■ The problem: Two lines in the listing below mark the span: one contains "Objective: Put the" and one contains "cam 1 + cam". Reproduce both of them and everything between, exactly.

*** Data block Section Begins ***

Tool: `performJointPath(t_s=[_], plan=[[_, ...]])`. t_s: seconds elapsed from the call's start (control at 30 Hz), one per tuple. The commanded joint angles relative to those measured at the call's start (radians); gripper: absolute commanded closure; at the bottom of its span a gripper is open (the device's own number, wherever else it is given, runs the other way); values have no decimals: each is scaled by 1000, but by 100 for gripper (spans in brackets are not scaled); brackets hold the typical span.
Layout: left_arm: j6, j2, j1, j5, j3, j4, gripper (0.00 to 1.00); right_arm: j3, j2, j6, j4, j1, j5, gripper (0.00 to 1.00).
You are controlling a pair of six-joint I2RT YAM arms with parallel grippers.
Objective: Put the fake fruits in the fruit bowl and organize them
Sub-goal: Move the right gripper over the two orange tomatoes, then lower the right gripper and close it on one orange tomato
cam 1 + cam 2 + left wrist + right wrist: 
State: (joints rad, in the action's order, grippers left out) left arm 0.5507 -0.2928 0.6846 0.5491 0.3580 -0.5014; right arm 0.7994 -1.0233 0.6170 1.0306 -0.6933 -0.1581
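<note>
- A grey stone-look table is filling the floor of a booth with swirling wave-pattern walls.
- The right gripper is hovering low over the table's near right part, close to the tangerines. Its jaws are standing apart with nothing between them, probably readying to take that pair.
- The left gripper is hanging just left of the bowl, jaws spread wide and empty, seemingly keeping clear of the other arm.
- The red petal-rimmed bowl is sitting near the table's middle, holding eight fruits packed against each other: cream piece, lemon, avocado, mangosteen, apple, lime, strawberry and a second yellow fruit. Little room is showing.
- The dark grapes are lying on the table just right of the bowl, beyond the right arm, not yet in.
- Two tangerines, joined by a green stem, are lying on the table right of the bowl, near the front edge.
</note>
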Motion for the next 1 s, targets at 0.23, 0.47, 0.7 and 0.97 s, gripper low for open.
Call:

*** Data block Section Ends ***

■ Response below:
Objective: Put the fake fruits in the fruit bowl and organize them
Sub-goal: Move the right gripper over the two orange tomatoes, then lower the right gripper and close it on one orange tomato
cam 1 + cam 2 + left wrist + right wrist: 

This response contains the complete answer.